Saturday, August 11, 2007

Renters of the World Unite: May Interest Rates Keep Rising!

As a renter, I'm starting to like what I'm seeing in the over-heated Western Los Angeles housing market! My question for Big Ben Bernanke regards China's foreign reserves. Suppose you were China's Secretary of the Treasury. If you stopped investing in U.S T-bills, what else could you do with your money? What risk adjusted rate of return could you earn in Africa or Europe? I'm not a great macro-economist but I wonder what would happen to U.S interest rates if China sold off a large number of the bonds it holds?

Are you convinced that there is an "externality" justification for the Fed to get involved and preempt a "liquidity crisis"?

Why didn't the government get involved and cap Los Angeles home prices at $1.5 million when they started to rise sharply over the last 5 years?


August 12, 2007
In a Spiraling Credit Crisis, Large Mortgages Grow Costly
By FLOYD NORRIS and ERIC DASH

When an investment banker set out to buy a $1.5 million home on Long Island last month, his mortgage broker quoted an interest rate of 8 percent. Three days later, when the buyer said he would take the loan, the mortgage banker had bad news: the new rate was 13 percent.

“I have been in the business 20 years and I have never seen” such a big swing in interest rates, said the broker, Bob Moulton, president of the Americana Mortgage Group in Manhasset, N.Y.

“There is a lot of fear in the markets,” he added. “When there is fear, people have a tendency to overreact.”

The investment banker’s problem was that he was taking out a so-called jumbo mortgage — a loan greater than the $417,000 mortgage that can be sold to the federally chartered enterprises, Freddie Mac and Fannie Mae. The market for large mortgages has suddenly dried up.

For months after problems appeared in the subprime mortgage market — loans to customers with less-than-sterling credit — government officials and others voiced confidence that the problem could be contained to such loans. But now it has spread to other kinds of mortgages, and credit markets and stock markets around the world are showing the effects.

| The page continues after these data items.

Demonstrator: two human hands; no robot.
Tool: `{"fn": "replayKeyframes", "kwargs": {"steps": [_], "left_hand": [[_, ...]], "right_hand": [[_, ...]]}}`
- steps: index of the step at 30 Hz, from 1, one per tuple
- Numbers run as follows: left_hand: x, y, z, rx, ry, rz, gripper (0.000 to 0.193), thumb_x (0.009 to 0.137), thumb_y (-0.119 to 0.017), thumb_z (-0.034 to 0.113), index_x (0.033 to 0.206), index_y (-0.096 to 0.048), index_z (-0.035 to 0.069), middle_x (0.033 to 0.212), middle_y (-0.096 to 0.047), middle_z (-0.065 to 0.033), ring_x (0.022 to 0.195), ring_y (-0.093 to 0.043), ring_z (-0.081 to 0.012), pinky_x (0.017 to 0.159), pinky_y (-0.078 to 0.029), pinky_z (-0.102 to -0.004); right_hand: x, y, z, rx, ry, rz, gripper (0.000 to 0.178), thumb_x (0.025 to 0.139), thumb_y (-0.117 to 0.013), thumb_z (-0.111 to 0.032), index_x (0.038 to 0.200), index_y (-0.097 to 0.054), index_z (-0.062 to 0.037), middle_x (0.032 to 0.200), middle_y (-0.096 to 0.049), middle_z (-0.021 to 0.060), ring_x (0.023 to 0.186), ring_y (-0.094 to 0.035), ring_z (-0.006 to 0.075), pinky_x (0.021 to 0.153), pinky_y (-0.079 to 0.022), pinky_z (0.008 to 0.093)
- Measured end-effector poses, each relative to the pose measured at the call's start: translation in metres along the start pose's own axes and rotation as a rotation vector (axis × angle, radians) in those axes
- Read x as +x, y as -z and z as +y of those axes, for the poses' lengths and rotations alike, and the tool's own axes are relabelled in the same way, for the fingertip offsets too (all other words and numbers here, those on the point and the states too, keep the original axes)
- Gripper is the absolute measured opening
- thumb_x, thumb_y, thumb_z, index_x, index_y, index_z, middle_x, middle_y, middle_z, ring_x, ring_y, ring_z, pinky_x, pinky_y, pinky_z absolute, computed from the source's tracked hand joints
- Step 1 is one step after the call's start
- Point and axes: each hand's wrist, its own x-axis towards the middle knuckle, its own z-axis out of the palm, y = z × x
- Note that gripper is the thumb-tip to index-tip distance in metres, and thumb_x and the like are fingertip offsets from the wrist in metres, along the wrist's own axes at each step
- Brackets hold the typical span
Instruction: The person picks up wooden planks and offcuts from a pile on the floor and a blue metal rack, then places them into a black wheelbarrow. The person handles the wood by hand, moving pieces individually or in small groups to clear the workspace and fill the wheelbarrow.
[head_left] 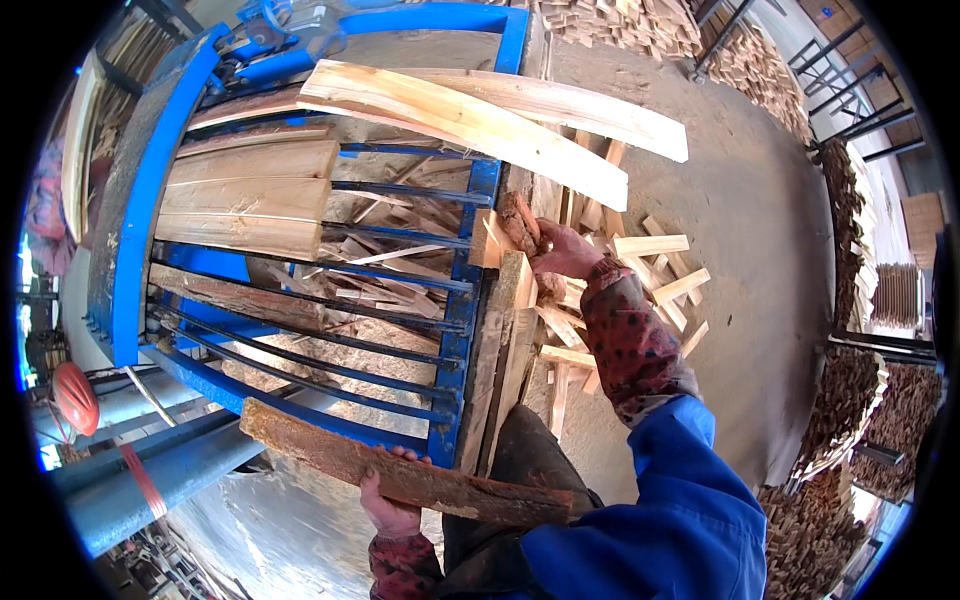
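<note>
Brown board (pixel 400 465) clasped in my left hand (pixel 390 505), I'd steady it before lifting the chunk (pixel 519 222), my right hand (pixel 568 250) half-curled there, hold unclear.

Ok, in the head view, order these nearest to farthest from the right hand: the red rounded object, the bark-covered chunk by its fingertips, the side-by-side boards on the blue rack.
From the right hand:
1. Bark-covered chunk: by its fingertips.
2. Side-by-side boards: to its left.
3. Red rounded object: far left.

Left hand (pixel 392 512): palm partly hidden behind bark-edged board (pixel 400 474). Far wood stack (pixel 625 22) cut by top edge. Reddish shape (pixel 50 205), left, blurred.
</note>
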Motion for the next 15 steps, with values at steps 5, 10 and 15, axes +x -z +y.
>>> {"fn": "replayKeyframes", "kwargs": {"steps": [5,10,15], "left_hand": [[-0.004,-0.006,0.000,0.017,-0.023,0.003,0.040,0.084,-0.060,0.036,0.113,-0.051,0.010,0.103,-0.056,-0.0096,0.098,-0.055,-0.0271,0.092,-0.045,-0.0509],[-0.005,-0.004,-0.001,-0.056,-0.022,-0.067,0.040,0.084,-0.060,0.032,0.115,-0.051,0.007,0.105,-0.057,-0.0118,0.101,-0.055,-0.0298,0.095,-0.043,-0.0529],[-0.011,-0.004,0.001,-0.137,-0.028,-0.116,0.036,0.083,-0.063,0.021,0.114,-0.051,0.004,0.107,-0.058,-0.0152,0.103,-0.057,-0.0329,0.096,-0.045,-0.0556]], "right_hand": [[-0.003,-0.005,0.002,0.055,0.048,0.030,0.067,0.060,-0.082,-0.032,0.117,-0.060,-0.0044,0.118,-0.055,0.0134,0.111,-0.055,0.0298,0.094,-0.045,0.0376],[-0.023,0.000,0.012,0.069,0.204,0.175,0.044,0.068,-0.082,-0.020,0.105,-0.067,-0.0012,0.103,-0.065,0.0093,0.096,-0.063,0.0178,0.081,-0.051,0.0308],[-0.061,0.044,0.000,-0.003,-0.047,0.529,0.033,0.071,-0.081,-0.024,0.089,-0.069,0.0014,0.074,-0.070,0.0065,0.065,-0.064,0.0152,0.061,-0.053,0.0313]]}}
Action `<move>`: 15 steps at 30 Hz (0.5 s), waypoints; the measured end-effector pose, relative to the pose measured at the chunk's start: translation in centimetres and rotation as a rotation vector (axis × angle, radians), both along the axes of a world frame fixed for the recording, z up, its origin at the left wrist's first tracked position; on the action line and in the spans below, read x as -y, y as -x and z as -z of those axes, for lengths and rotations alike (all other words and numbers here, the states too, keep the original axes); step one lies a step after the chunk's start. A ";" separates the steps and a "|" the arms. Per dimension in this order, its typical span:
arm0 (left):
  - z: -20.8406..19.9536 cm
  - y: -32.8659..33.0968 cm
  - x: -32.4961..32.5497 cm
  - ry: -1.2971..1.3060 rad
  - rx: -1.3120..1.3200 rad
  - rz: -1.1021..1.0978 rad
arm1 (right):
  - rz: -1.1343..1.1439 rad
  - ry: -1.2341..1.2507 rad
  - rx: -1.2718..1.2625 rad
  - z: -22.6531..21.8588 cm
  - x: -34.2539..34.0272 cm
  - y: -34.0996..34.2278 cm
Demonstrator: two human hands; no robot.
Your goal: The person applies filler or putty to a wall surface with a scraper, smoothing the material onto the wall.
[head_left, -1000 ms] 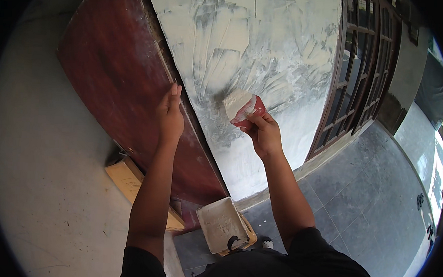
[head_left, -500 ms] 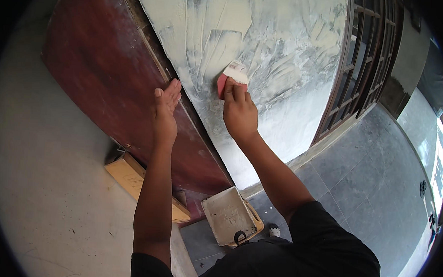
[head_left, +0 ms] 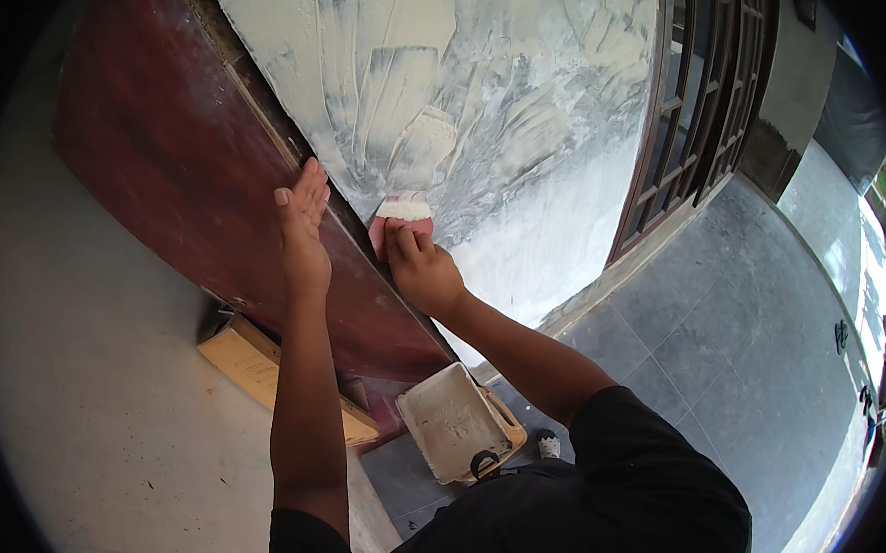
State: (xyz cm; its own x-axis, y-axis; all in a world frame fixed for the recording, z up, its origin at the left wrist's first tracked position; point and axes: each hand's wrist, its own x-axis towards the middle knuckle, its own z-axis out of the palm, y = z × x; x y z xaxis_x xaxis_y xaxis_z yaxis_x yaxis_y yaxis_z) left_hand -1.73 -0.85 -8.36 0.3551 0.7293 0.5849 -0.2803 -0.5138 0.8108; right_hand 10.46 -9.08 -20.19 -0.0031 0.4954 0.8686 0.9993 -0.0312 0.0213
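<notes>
My right hand (head_left: 425, 271) grips a red putty scraper (head_left: 401, 228) by its body, fingers pressed on top. A band of cream putty coats the scraper's upper edge, which lies against the wall (head_left: 531, 131). Streaky cream putty covers the wall's upper part over grey, while its lower part is whiter. A thick putty patch (head_left: 426, 140) sits just above the scraper. My left hand (head_left: 306, 231) is open, fingers stretched out, with nothing in it. It is at the edge of the dark red door (head_left: 198, 164); whether the palm touches the door I cannot tell.
Below stands a putty-smeared square tray (head_left: 451, 417) on a yellowish container (head_left: 505, 420). A long cardboard box (head_left: 243, 364) lies beneath the door. Wooden-framed window panes (head_left: 686, 129) border the wall on the right, above grey floor tiles (head_left: 701, 330).
My right hand has drawn the scraper down and left across the wall toward the door edge, leaving a thick putty patch above. My left hand remains open beside the door.
</notes>
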 end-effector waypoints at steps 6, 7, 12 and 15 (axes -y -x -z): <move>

Those with poor credit, whether companies or individuals, are finding it much harder to borrow, if they can at all. It appears that many homeowners who want to refinance their mortgages — often because their old mortgages are about to require sharply higher monthly payments — will be unable to do so.

Some economists are trimming their growth outlook for this year, fearing that businesses and consumers will curtail spending.

“In the last 60 days, we’ve seen a substantial reduction in mortgage availability,” said Robert Barbera, the chief economist of ITG, a brokerage firm. “That in turn suggests that home purchases will fall further. Rising home prices were the oil that greased the wheel of this engine of growth, and falling home prices are the sand in the gears that are causing it to grind to a halt.”

At the heart of the contagion problem is the combination of complexity and leverage. The securities that financed the rapid expansion of mortgage lending were hard to understand, and some of those who owned them had borrowed so much that even a small drop in value put pressure on them to raise cash.

“You find surprising linkages that you never would have expected,” said Richard Bookstaber, a former hedge fund manager and author of a new book, “A Demon of Our Own Design: Markets, Hedge Funds and the Perils of Financial Innovation.”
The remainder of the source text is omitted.